Problem to solve
Starting with the first line of the data below, copy each line up to and including the one containing "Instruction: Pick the". Pictures stay out.

(Beginning of Given data)

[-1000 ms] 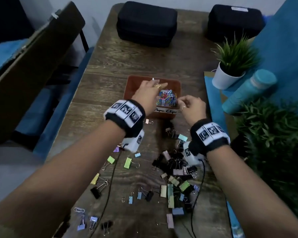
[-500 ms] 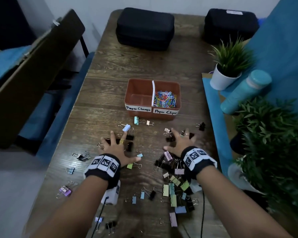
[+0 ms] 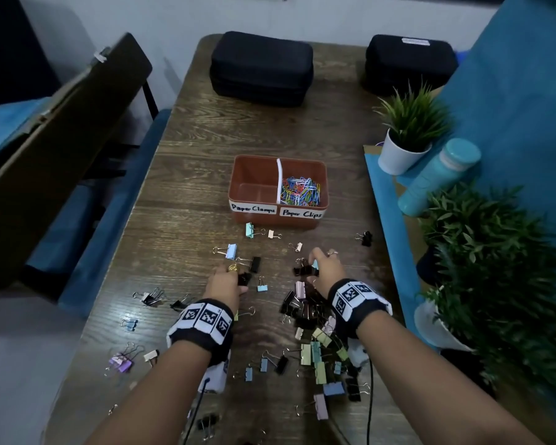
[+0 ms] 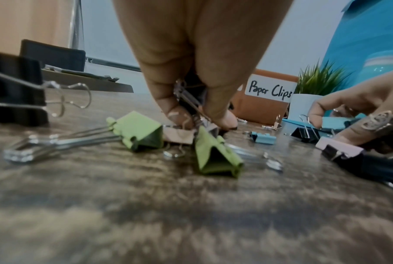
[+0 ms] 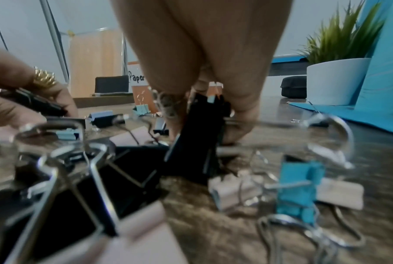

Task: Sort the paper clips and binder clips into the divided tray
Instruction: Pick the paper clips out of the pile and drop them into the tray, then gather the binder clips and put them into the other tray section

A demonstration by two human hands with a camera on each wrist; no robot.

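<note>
On a dark, heavily grained wooden table [image 3: 187,187], binder clips lie scattered from the near left edge to a dense heap at near right: folded sheet-metal bodies in black, lilac, green, blue and pink, each with looped wire handles. At far left, a lilac pair [image 3: 120,361] sits close to the table's edge.

The left hand [image 3: 223,281], a gold ring on one finger, is down among the clips with fingers curled; the left wrist view shows thumb and finger pinching a black binder clip [image 4: 191,101] by its wire handles, just above two green binder clips [image 4: 213,153] lying on the wood.

Beyond, at the table's middle, stands the rectangular, reddish-brown plastic divided tray [image 3: 254,168], split by a white divider. Its left compartment, labelled "Paper Clamps", holds nothing visible; the right one, labelled "Paper Clips", holds a tangle of coloured wire paper clips [image 3: 300,191].

The right hand [image 3: 326,268] grips a cluster of black binder clips [image 5: 202,128] at the far end of the heap, fingers clenched round them, a small pale-blue clip among them.

At right stand a white potted plant [image 3: 405,139] and a teal cylindrical bottle [image 3: 437,178]; two black zipped cases rest at the far end.

Half a second earlier both hands lay spread, fingers splayed over the clips; a second ago they were up at the tray.
</note>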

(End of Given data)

Answer
[-1000 ms] 
[-500 ms] 
[+0 ms] 
[+0 ms] 
[+0 ms] 

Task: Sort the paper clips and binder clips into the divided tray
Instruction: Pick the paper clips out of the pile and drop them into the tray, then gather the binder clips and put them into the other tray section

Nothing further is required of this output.